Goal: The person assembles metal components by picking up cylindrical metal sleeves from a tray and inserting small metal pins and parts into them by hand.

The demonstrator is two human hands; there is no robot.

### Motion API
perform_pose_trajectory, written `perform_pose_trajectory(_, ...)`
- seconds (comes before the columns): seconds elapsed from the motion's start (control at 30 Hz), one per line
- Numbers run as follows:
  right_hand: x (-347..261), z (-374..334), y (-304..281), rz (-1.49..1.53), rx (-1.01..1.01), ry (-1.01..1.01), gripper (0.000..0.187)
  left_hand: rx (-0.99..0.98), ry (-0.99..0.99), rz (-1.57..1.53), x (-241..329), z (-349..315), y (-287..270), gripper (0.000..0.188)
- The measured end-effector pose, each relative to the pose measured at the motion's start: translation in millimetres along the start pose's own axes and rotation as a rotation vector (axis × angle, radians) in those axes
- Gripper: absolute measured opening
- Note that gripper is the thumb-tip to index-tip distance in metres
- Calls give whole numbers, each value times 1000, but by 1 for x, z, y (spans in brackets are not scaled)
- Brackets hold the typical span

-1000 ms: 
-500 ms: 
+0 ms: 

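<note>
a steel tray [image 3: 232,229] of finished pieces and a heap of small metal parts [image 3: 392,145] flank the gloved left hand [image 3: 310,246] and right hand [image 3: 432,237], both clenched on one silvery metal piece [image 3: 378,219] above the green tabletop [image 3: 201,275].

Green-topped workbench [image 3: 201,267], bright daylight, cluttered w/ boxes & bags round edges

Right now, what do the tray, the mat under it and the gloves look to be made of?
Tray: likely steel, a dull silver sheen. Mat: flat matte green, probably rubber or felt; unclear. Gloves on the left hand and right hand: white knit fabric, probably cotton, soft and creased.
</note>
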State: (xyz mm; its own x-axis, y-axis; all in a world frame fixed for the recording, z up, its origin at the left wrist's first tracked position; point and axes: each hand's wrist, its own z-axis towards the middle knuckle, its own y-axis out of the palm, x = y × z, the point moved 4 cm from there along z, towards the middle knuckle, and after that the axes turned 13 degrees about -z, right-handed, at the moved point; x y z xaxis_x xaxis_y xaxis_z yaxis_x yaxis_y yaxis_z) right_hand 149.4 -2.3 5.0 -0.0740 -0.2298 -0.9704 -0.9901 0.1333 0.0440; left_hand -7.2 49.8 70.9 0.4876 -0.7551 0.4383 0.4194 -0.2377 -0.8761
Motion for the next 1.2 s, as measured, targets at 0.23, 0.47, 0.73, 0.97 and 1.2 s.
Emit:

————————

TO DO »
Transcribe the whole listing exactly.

EXERCISE RESULT »
Goal: The person assembles metal components by picking up cylindrical metal sleeves from a tray and inserting small metal pins and parts into them by hand.

The demonstrator is two human hands; there is no robot.

### Motion API
perform_pose_trajectory, written `perform_pose_trajectory(_, ...)`
- seconds (comes before the columns): seconds elapsed from the motion's start (control at 30 Hz), one per line
- Numbers run as follows:
  right_hand: x (-347..261), z (-374..334), y (-304..281), rz (-1.49..1.53), rx (-1.01..1.01), ry (-1.01..1.01), gripper (0.000..0.187)
  left_hand: rx (-0.99..0.98), ry (-0.99..0.99), rz (-1.57..1.53), x (-241..329), z (-349..315), y (-287..270), gripper (0.000..0.188)
- The measured end-effector pose, each relative to the pose measured at the motion's start: translation in millimetres along the start pose's own axes and rotation as a rotation vector (axis × angle, radians) in those axes
- Gripper: absolute measured opening
- Note that gripper is the thumb-tip to index-tip distance in metres
- Calls give whole numbers, each value times 1000, but by 1 for x, z, y (spans in brackets are not scaled)
- Brackets hold the typical span

-1000 ms: 
-500 ms: 
+0 ms: 

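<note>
a steel tray [image 3: 232,229] of finished pieces and a heap of small metal parts [image 3: 392,145] flank the gloved left hand [image 3: 310,246] and right hand [image 3: 432,237], both clenched on one silvery metal piece [image 3: 378,219] above the green tabletop [image 3: 201,275].

Green-topped workbench [image 3: 201,267], bright daylight, cluttered w/ boxes & bags round edges

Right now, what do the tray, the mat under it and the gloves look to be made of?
Tray: likely steel, a dull silver sheen. Mat: flat matte green, probably rubber or felt; unclear. Gloves on the left hand and right hand: white knit fabric, probably cotton, soft and creased.
</note>
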State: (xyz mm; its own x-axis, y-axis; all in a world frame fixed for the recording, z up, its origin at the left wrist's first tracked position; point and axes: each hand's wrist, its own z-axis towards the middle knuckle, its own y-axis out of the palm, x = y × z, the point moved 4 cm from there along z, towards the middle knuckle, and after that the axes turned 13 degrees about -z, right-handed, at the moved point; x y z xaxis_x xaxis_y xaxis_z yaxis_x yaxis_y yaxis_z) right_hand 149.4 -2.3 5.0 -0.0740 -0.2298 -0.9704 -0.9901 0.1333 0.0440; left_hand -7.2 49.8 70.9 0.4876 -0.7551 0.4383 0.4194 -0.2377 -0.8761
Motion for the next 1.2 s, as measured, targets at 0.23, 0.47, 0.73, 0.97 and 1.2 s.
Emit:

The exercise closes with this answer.